O presidente da Ucrânia, Volodymyr Zelensky, sublinhou, esta quinta-feira, que a adesão à NATO está inscrita na Constituição do país, que não tenciona alterar por exigência da Rússia. No domingo tinha admitido deixar cair a candidatura do país à NATO como contrapartida por garantias de segurança do Ocidente.
O presidente da Ucrânia, Volodymyr Zelensky, sublinhou, esta quinta-feira, que a adesão à NATO está inscrita na Constituição do país, que não tenciona alterar por exigência da Rússia.
“Não vou mudar a minha Constituição – que é o que os ucranianos decidiram – só porque isso é o que a Rússia quer”, referiu Zelensky, numa conferência de imprensa após ter-se reunido com os líderes da União Europeia (UE) em Bruxelas, acrescentando que a Ucrânia acredita merecer as garantias de segurança para travar o conflito em curso e prevenir outra eventual agressão russa.
Referindo que em Washington, desde a Presidência norte-americana liderada pelo democrata Joe Biden, lhe dizem que a Ucrânia não entrará na Organização do Tratado do Atlântico Norte (NATO), o chefe de Estado ucraniano frisou que o seu objetivo é “tentar mudar essas posições”.
“Temos na Constituição a adesão à NATO e queremo-la, essas são verdadeiras garantias de segurança”, afirmou.
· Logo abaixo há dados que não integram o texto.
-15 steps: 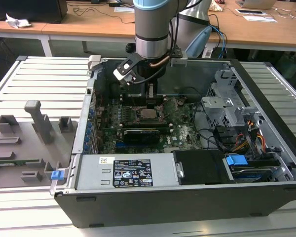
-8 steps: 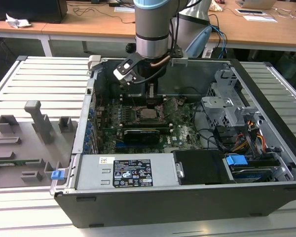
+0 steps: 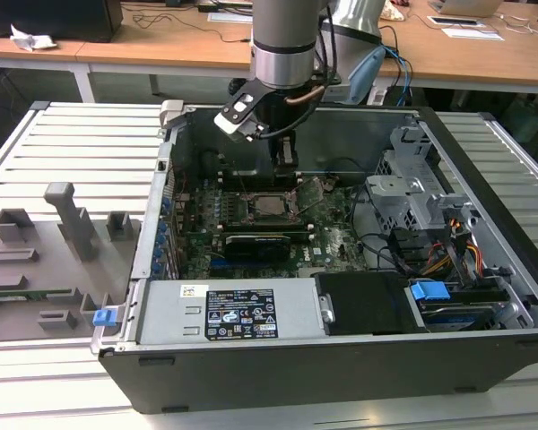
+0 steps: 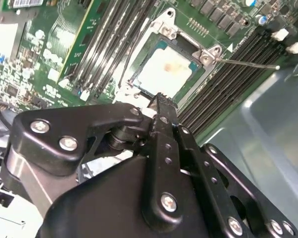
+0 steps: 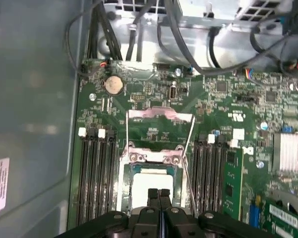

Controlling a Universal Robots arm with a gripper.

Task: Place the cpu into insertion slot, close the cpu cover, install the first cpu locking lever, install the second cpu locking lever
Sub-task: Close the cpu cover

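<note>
A: Case (image 3: 341, 381) first. How does it lie?
B: On its side, lid off, on a slatted table (image 3: 72, 152). Arm (image 3: 287, 45) reaches down into it, over the green board (image 3: 336, 242).
A: Gripper (image 5: 159, 192)?
B: In both wrist views the fingers are pressed together with nothing between them. It hangs low at the slot's edge; whether it touches anything there, I cannot tell.
A: Slot (image 3: 251, 204)?
B: Mid-board, between the rows of memory sockets.
A: Cover (image 5: 159, 114)?
B: In the first wrist view it looks swung up on its hinge, its far edge raised clear of the slot.
A: Cpu (image 4: 164, 74)?
B: Lying flat in the slot, its pale metal top bare, just past the fingertips in the second wrist view.
A: Lever (image 4: 248, 63)?
B: A thin rod, running out from the slot's corner across the memory sockets.
</note>
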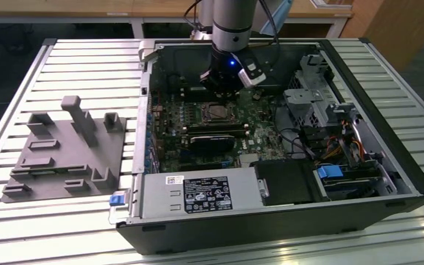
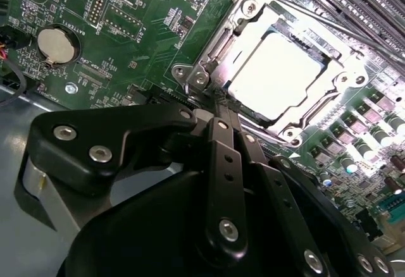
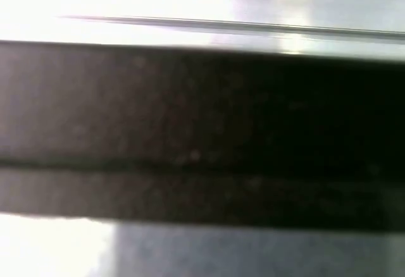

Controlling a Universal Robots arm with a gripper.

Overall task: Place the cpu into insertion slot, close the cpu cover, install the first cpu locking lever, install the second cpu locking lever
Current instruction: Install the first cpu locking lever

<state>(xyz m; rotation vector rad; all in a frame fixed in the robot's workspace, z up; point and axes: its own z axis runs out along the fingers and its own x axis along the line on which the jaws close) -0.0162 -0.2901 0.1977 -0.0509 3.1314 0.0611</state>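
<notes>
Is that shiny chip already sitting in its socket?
Yes: the cpu lies flat inside the insertion slot, framed by the cpu cover.

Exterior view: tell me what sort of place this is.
Probably a robotics lab or test bench for computer assembly. An open PC case lies on a slatted metal table, a grey fixture sits beside it, and the arm's tool hangs over the motherboard.

Closed fingers (image 2: 218, 109) beside covered cpu (image 2: 278, 78)

Nothing reads clearly: fine white lettering on the green motherboard (image 2: 126, 62), printed labels on the power supply (image 1: 197, 212).
</notes>
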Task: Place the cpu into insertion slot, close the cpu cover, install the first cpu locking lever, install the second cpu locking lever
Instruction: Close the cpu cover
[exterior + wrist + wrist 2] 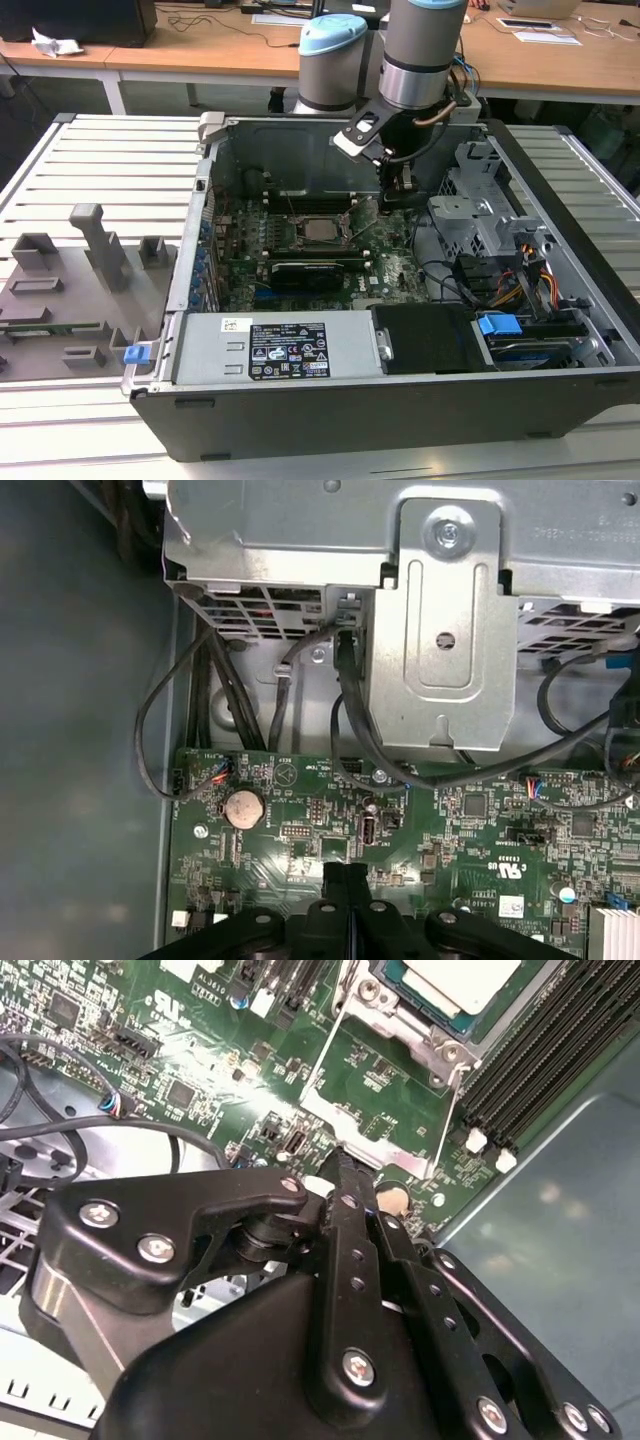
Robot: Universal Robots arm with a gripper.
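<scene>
The cpu (pixel 322 230) lies flat in the insertion slot (pixel 300 230) on the green motherboard, its pale metal top showing. In the second wrist view the cpu (pixel 455 980) is framed by the cpu cover (pixel 400 1035), which lies down around it. Two thin wire levers (pixel 318 1070) run out from the socket across the board. My gripper (pixel 400 200) hangs to the exterior view's right of the socket, just above the board. Its black fingers (pixel 345 1200) are pressed together, shut, with nothing seen between them. The gripper (pixel 345 872) points at the board near the coin battery (pixel 243 807).
A long black card (pixel 305 270) sits in front of the socket, memory slots (pixel 560 1030) beside it. A metal drive cage (pixel 480 200) and cables (pixel 450 275) crowd the exterior view's right. The power supply (pixel 270 350) fills the front. A grey fixture tray (pixel 70 280) lies outside the case.
</scene>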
“A política dos EUA é que não nos vê na NATO, por agora. Mas tudo na política é por agora, a política muda e podem chegar à conclusão que a Ucrânia reforça a NATO”, prosseguiu.
“Só os membros da NATO podem dizer quem querem lá”, afirmou o governante. E concluiu: “A nossa posição mantém-se e o nosso desejo de entrar na NATO também”.
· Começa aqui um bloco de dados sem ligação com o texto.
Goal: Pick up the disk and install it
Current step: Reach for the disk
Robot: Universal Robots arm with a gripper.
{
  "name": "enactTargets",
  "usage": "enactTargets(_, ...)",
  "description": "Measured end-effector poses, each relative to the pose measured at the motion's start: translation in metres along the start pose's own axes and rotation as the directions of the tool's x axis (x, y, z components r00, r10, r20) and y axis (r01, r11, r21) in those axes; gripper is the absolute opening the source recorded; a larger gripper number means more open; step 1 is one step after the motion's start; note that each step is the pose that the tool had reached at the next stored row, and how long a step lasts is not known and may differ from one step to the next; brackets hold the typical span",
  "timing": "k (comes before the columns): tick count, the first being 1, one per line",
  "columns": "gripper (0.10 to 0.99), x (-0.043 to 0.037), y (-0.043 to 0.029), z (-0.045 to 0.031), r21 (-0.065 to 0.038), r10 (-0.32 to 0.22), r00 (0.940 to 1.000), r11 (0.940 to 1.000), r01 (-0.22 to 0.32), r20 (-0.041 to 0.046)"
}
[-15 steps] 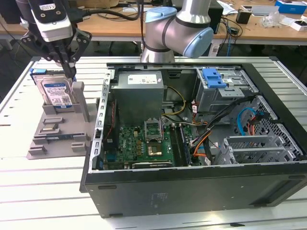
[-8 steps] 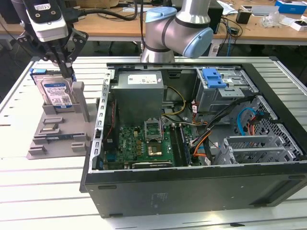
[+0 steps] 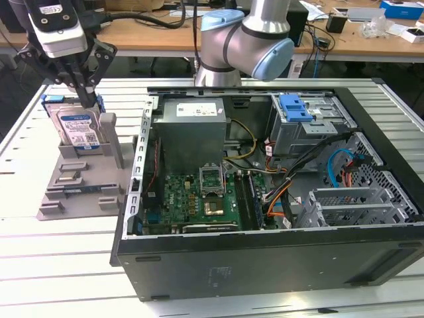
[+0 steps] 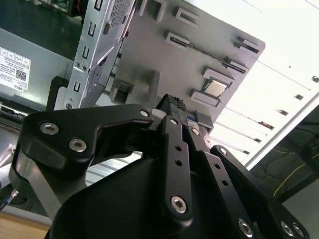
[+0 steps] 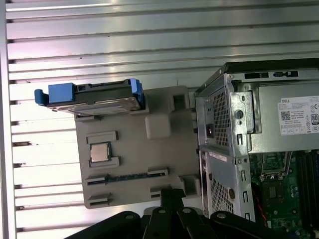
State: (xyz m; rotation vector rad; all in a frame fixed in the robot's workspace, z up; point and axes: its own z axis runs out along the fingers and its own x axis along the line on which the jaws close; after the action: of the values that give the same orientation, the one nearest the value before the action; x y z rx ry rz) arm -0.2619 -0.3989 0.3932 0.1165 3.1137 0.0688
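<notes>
The disk [image 3: 76, 129] stands upright on its edge in a grey plastic stand [image 3: 73, 192] to the exterior view's left of the open computer case [image 3: 265, 255]. Its white-and-blue label faces forward and blue rails run along its sides. My gripper [image 3: 85, 98] hangs just above the disk's top edge with its fingers drawn together and nothing between them. In the first wrist view the disk [image 5: 92, 97] sits at the far end of the stand [image 5: 134, 149], apart from the gripper [image 5: 172, 195]. In the second wrist view the shut gripper [image 4: 175, 103] hovers over the stand [image 4: 149, 45].
Inside the case, a grey metal drive cage [image 3: 318, 126] with a blue latch [image 3: 295, 107] sits at the back right, with cables beside it. A processor chip [image 5: 99, 153] lies on the stand. The arm's base [image 3: 238, 40] stands behind the case, and a cluttered desk lies beyond.
</notes>
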Motion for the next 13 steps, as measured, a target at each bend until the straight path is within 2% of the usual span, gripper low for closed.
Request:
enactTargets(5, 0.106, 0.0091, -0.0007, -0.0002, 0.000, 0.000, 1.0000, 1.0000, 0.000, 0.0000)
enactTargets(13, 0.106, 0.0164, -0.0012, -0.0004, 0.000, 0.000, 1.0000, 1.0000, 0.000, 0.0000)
Há quatro dias, no dia 14 de dezembro, o presidente ucraniano Volodymyr Zelensky admitiu, na Alemanha, deixar cair a candidatura do país à NATO como contrapartida por garantias de segurança do Ocidente, altura em que rejeitou a pressão dos EUA para ceder territórios à Rússia.
Os líderes dos 27 da UE estão, esta quinta-feira, reunidos em Bruxelas para discutir o apoio financeiro à Ucrânia em 2026 e 2027, sendo a principal questão do encontro a eventual aprovação de um empréstimo de reparações com base nos ativos russos imobilizados.
A Ucrânia tem contado com ajuda financeira e em armamento dos aliados ocidentais desde que a Rússia invadiu o país, em 24 de fevereiro de 2022.
Os aliados de Kiev também têm decretado sanções contra setores-chave da economia russa para tentar diminuir a capacidade de Moscovo de financiar o esforço de guerra na Ucrânia.
A ofensiva militar russa no território ucraniano mergulhou a Europa naquela que é considerada a crise de segurança mais grave desde a Segunda Guerra Mundial (1939-1945).